Es werden also alle Mails an die User root, postmaster, hostmaster und webmaster an mich (marco) weitergeleitet. Hat man etwas an dieser Datei geändert muss noch folgenden Befehl ausführen, damit die Änderungen ihre Wirkung zeigen:

$ sudo newaliases

(als root entfällt selbstverfreilich das sudo)

Hat man mehrere Domains, die auf den Server zeigen, möchte man ziemlich sicher auch auf mehreren Domains Emails erhalten und schreiben können. Das ist – mit den normalen Unix-Usern – auch recht einfach möglich.

Mehrere gemeinsam genutzte Domains, Unix-User

In dieser Konstellation hält sich der Konfigurationsaufwand auch sehr in Grenzen. Es wird einfach in der Datei /etc/postfix/main.cf folgende Direktive geändert:

mydestination = $myhostname localhost.$mydomain example.com [weitere Domains]

Am besten einfach mit Leerzeichen getrennt die weiteren Domains hinten ranhängen.

Das funktioniert prima, solange man allein ist und es völlig Wurst ist, an welchen User welcher Domain jemand eine Email versendet, weil man sowieso alle selbst liest und beantwortet. Schwieriger ist es, wenn man mehrere User hat, die alle eine andere Domain zugeteilt bekommen sollen.

Mehrere getrennte Domains, Unix-User

Diese Konstellation wird im realen Umfeld nicht oft vorkommen; es ist aber dennoch eine Möglichkeit der Konfiguration.
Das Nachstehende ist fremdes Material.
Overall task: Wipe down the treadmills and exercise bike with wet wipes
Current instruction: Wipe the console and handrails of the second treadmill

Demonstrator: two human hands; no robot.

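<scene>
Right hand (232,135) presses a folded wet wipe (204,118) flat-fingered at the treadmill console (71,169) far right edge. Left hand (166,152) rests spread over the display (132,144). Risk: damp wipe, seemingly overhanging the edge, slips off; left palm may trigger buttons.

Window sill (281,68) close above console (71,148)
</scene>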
Hintergrund ist, nicht jeden User auf jeder Domain Mails empfangen zu lassen. Diese Lösung sieht so aus:

/etc/postfix/main.cf:
    virtual_alias_domains = example.org [weitere Domains]
    virtual_alias_maps = hash:/etc/postfix/virtual

um die weiteren virtuellen Alias-Domains festzulegen. Und dann werden noch die Mailadressen zugewiesen:

/etc/postfix/virtual:
    hansi@example.org    marco
    hubertus@example.org steve
    inge@example.org     steve
    [weitere Definitionen]

Möchte man, dass „alle anderen“ Mails auch abgefangen werden kann man noch folgende Zeile hinzufügen:

    @example.org         marco

Nachdem man die /etc/postfix/virtual geändert hat, muss man noch das Kommando postmap /etc/postfix/virtual  ausführen. Nach einer Änderung der Datei /etc/postfix/main.cf muss ein postfix reload  folgen.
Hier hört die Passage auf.